* **Problem to solve**:
Copy out the data word for word. The images are not part of the copy.
════════
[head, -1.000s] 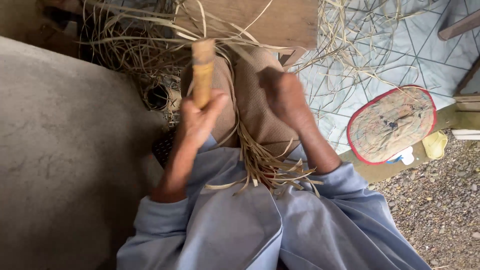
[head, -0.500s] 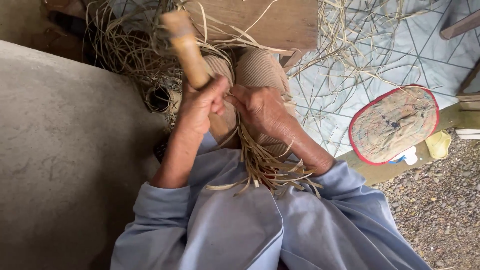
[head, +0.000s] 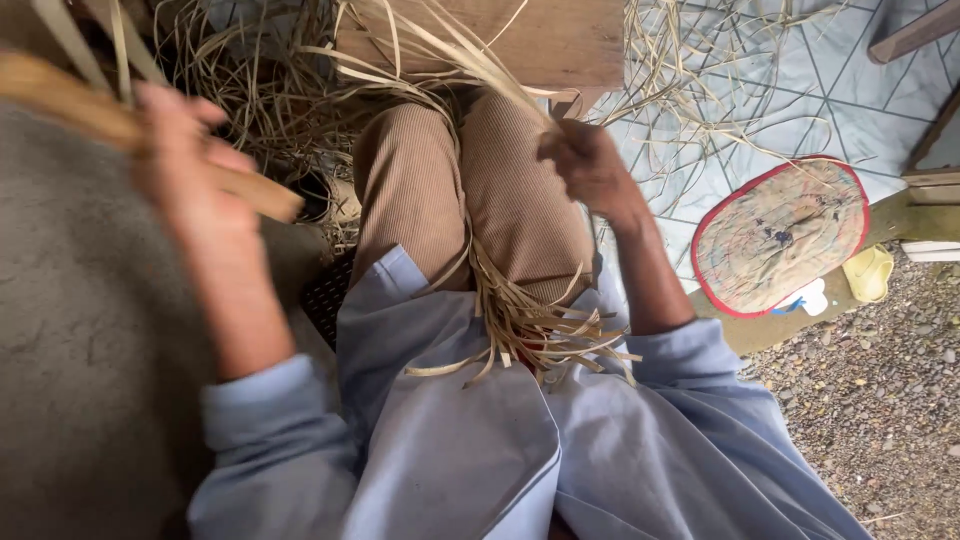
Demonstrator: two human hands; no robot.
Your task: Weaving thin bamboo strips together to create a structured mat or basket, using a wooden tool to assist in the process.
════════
* **Answer to the exercise**:
[head, -1.000s] 
[head, -0.500s] 
[head, +0.000s] 
Demonstrator: two human hands; no robot.
Your task: Weaving thin bamboo strips together to create a structured mat or basket, using a wooden tool to assist in the process.

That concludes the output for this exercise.